**Required action**
Beneath this task are records; print exactly the stretch of them from the line with "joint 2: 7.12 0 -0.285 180" through the line with "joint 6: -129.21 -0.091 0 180", both ends included.

**Records for the exercise**
§ §

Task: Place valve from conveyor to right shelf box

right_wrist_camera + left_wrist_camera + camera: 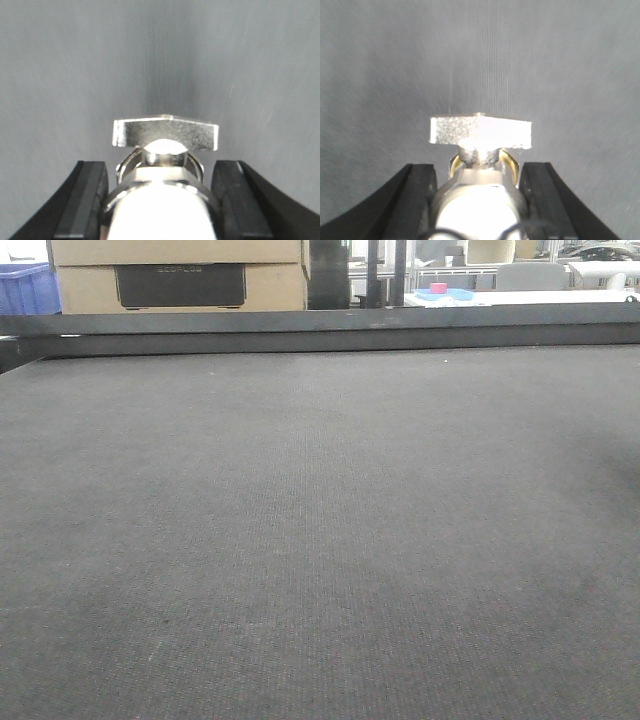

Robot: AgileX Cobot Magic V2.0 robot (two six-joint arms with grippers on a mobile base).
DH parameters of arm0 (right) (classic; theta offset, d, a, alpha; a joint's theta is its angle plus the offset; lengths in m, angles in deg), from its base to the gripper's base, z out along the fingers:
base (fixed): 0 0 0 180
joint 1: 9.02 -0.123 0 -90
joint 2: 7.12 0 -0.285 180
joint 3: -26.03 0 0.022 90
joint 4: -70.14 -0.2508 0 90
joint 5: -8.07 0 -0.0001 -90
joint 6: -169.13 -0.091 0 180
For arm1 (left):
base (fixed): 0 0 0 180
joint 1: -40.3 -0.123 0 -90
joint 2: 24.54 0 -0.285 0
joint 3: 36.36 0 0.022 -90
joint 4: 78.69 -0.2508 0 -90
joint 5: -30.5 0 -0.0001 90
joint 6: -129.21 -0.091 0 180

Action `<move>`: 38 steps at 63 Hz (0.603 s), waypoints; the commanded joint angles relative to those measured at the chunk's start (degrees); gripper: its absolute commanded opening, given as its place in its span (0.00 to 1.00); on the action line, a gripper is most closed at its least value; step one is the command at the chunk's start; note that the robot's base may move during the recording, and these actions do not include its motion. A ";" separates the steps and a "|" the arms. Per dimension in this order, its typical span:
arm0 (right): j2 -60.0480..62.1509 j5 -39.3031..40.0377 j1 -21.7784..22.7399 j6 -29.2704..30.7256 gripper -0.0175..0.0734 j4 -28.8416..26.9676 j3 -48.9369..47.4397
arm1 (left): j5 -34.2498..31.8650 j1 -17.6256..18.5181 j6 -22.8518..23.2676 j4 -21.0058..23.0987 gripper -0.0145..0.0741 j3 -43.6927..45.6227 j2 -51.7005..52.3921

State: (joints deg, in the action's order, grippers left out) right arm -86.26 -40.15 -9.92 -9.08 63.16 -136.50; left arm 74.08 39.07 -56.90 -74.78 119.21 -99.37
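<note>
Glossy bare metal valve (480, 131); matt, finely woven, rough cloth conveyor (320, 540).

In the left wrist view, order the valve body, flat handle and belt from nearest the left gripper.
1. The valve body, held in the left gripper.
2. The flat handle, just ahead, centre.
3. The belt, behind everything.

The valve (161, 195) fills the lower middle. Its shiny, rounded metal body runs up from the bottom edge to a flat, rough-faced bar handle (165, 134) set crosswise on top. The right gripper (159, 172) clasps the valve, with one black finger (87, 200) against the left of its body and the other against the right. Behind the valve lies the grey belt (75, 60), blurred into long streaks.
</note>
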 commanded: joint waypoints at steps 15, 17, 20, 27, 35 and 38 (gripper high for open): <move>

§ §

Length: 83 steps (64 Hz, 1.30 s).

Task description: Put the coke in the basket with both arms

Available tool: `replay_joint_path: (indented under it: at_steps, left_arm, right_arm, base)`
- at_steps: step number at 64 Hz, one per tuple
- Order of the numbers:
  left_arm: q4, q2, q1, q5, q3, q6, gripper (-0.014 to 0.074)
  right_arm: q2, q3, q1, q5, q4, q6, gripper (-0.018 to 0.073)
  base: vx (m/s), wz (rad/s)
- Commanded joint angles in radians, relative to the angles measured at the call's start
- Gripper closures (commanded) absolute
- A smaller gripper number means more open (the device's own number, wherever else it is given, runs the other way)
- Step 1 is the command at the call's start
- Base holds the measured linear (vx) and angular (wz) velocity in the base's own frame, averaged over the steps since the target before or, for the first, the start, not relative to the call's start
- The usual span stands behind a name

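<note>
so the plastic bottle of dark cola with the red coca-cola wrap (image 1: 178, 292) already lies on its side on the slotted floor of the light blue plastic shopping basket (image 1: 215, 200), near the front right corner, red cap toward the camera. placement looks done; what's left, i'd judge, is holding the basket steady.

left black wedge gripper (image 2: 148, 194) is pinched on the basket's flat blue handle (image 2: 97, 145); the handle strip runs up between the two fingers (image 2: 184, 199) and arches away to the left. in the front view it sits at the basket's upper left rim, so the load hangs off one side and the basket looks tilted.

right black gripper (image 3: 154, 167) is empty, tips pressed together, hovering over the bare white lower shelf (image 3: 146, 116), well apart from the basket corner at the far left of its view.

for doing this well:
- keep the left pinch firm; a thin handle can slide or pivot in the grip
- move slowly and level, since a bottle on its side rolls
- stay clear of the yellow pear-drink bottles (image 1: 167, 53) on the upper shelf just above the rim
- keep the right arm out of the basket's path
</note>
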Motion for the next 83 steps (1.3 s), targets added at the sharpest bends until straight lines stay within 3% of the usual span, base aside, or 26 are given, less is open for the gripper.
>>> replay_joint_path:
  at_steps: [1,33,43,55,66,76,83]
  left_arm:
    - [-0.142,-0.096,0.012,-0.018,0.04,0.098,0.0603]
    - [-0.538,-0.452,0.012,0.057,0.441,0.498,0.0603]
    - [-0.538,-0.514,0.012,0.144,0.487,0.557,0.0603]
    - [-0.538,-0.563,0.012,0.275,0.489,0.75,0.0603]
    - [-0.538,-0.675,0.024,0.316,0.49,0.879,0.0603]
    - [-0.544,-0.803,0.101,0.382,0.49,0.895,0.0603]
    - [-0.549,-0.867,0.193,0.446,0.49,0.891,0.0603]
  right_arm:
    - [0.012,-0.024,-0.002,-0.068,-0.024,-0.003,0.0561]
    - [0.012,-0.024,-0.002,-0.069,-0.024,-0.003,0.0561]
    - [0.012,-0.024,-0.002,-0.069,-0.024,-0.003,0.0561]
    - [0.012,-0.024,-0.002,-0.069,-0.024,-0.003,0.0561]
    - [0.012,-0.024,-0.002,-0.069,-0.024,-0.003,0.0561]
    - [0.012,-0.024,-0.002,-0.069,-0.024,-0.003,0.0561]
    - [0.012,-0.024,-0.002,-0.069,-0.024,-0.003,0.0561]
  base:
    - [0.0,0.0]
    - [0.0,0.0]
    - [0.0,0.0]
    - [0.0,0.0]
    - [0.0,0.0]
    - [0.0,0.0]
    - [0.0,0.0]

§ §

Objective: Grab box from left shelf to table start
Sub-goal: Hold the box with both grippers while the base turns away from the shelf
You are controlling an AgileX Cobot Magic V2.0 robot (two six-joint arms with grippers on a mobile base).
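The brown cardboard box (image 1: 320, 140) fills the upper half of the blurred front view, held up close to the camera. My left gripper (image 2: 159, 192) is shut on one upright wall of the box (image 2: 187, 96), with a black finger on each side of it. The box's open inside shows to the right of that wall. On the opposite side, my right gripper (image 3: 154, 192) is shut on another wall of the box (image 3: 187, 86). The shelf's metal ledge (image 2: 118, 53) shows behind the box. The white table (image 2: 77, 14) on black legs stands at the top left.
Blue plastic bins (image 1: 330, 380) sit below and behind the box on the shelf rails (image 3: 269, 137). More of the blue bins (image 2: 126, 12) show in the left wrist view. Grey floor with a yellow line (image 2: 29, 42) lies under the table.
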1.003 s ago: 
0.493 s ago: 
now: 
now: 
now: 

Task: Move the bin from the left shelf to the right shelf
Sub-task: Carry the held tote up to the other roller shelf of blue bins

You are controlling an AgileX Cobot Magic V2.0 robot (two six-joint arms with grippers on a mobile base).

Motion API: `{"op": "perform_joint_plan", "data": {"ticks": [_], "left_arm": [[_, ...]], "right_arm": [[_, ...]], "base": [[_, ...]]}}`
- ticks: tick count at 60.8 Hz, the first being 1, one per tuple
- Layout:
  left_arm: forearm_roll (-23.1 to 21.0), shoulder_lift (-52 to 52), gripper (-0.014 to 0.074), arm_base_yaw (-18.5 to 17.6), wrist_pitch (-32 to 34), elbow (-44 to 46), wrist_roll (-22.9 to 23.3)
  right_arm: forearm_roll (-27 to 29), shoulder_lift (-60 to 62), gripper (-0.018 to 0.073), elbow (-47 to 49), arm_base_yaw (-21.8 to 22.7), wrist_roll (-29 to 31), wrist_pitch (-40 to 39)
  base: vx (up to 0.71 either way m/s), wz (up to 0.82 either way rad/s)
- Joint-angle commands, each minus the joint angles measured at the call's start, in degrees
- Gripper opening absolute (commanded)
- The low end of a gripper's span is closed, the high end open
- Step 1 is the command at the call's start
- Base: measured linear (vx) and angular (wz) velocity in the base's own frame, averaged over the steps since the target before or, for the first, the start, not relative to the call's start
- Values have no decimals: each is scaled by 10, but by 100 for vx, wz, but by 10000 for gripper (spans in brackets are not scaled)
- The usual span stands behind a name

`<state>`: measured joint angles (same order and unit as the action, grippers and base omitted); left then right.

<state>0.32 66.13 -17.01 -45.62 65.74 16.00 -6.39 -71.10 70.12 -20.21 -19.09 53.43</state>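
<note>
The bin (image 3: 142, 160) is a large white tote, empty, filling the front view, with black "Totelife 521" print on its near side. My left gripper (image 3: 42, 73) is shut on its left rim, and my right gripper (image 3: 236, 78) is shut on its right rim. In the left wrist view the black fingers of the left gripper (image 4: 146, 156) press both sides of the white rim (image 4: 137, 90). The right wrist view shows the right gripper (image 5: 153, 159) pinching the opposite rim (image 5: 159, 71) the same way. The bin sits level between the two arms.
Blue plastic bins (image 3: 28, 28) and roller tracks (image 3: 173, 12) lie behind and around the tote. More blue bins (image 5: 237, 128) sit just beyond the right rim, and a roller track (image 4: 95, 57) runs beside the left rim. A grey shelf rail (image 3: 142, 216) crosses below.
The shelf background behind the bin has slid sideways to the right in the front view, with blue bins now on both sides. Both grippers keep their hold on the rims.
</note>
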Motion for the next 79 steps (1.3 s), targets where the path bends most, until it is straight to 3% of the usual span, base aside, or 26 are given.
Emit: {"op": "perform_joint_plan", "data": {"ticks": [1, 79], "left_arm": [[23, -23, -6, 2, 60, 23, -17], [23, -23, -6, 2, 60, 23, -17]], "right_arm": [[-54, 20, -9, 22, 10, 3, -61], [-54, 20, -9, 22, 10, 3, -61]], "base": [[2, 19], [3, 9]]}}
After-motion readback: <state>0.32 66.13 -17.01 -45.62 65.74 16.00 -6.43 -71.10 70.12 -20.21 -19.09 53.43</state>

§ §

**Completed task**
joint 2: 7.12 0 -0.285 180
joint 3: -26.03 0 0.022 90
joint 4: -70.14 -0.2508 0 90
joint 5: -8.07 0 -0.0001 -90
joint 6: -169.13 -0.091 0 180
For arm1 (left):
base (fixed): 0 0 0 180
joint 1: -40.3 -0.123 0 -90
joint 2: 24.54 0 -0.285 0
joint 3: 36.36 0 0.022 -90
joint 4: 78.69 -0.2508 0 -90
joint 5: -30.5 0 -0.0001 90
joint 6: -129.21 -0.091 0 180

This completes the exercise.